Située à 19 000 km de la métropole et à 2 000 km de l'Australie, la Nouvelle-Calédonie est avec la Polynésie et les îles Wallis et Futuna, l'un des trois territoires français situé dans le Pacifique sud. Cet archipel d'une superficie de 19 000 km² est composé d'une île principale, la Grande Terre, des îles Loyauté - Maré, Ouvéa, Lifou et Tiga - à l'est, de l'île des Pins au sud, des îles Belep au nord et d'une multitude d'îles et îlots inhabités. Sa population éclectique de 250 000 habitants est composée de Kanaks, Européens, Polynésiens, Indonésiens et Vietnamiens.
La visite de François Fillon intervient douze ans après celle qu'avait effectuée Lionel Jospin à l'occasion de la signature des Accords de Nouméa. Tout au long de son séjour, le Premier ministre a réaffirmé la fidélité et la loyauté de la France à l'égard de la Nouvelle-Calédonie en évoquant "les moments de tragédie et de fraternité", qui ont marqué l'histoire commune.

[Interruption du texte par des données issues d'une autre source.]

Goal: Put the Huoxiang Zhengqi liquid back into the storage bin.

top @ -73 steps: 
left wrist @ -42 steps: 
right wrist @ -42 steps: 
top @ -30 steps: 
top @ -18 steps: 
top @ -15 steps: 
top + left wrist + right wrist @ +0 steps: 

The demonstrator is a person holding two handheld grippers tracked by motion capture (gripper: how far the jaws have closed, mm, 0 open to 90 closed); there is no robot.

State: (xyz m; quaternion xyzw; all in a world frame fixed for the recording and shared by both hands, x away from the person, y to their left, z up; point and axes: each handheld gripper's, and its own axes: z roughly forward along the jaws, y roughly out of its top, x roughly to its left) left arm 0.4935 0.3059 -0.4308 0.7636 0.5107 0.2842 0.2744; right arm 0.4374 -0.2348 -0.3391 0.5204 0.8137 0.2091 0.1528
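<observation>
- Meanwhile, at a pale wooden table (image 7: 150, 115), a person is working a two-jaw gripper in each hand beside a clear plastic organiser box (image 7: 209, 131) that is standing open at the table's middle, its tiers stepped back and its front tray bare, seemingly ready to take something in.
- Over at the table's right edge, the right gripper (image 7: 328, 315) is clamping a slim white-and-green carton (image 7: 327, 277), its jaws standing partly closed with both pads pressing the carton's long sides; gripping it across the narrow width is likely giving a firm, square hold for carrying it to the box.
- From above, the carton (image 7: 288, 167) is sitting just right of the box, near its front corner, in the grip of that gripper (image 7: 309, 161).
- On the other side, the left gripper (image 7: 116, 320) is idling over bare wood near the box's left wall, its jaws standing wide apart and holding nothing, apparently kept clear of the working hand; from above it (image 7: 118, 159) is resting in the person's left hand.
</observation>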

Les Accords de Nouméa. Signés le 5 mai 1998 par l'Etat, la droite non-indépendantiste et les indépendantistes, les Accords établissent un nouveau statut pour l'archipel mélanésien en le sortant des territoires d'outre-mer. Dotée d'institutions politiques propres (congrès, gouvernement, sénat coutumier et conseil économique et social) la Nouvelle-Calédonie est devenue compétente depuis le 1er janvier 2000 dans de nombreux domaines auparavant du ressort de l'Etat français. L'Accord de Nouméa prévoit également qu'à partir de 2014, les Calédoniens puissent se prononcer par référendum sur leur avenir institutionnel.
Première levée des deux drapeaux
Dès son arrivée, François Fillon s'est rendu au Haut Commissariat de la République où il a présidé à la levée simultanée du drapeau kanak et du drapeau tricolore. Ce geste hautement symbolique de la reconnaissance d'une double légitimité, intervient deux jours après l'adoption du voeu par le Congrès de la Nouvelle-Calédonie. Si la levée de la bannière kanake a été précédée par des chants et des danses traditionnels, c'est avec la Marseillaise que s'est conclue la cérémonie. Symbole des indépendantistes, "le drapeau dessiné par Jean-Marie Tjibaou arbore une flèche faîtière inscrite dans un soleil sur fond bleu, rouge et vert : trois couleurs symbolisant le Pacifique, le sang versé, la terre et la richesse du pays", a commenté le président du Conseil coutumier de la région Hootm'a Whaap.
Le Premier ministre s'est ensuite rendu place Bir-Hakeim pour assister aux honneurs militaires et déposer une gerbe au monument aux morts. Durant les deux guerres mondiales, les Calédoniens participèrent à l'effort national : pendant la Première Guerre, un contingent de 2 170 hommes, s'associa au bataillon du Pacifique ; dès 1940, la Nouvelle-Calédonie rallia la France Libre pour combattre sur les fronts d'Afrique du Nord et d'Europe.
Accompagnement de l'Etat dans le transfert des compétences
En fin de matinée, François Fillon s'est entretenu avec Philippe Gomes, président du Gouvernement calédonien. Les deux hommes ont ensuite signé devant la presse une convention fixant les mesures qui accompagneront les transferts de compétences en matière d'état civil et de droit civil et commercial. Sur le transfert de l'éducation, prévu en 2012, les deux parties ont engagé des discussions.
Cette journée s'est conclue par un autre geste fort : la première prise de parole d'un Premier ministre devant le Congrès de la Nouvelle-Calédonie. A cette occasion, François Fillon a rappelé que l'Etat maintiendrait son niveau d'engagement financier dans les nouveaux contrats de développement : effort significatif dans un contexte de redressement des finances publiques.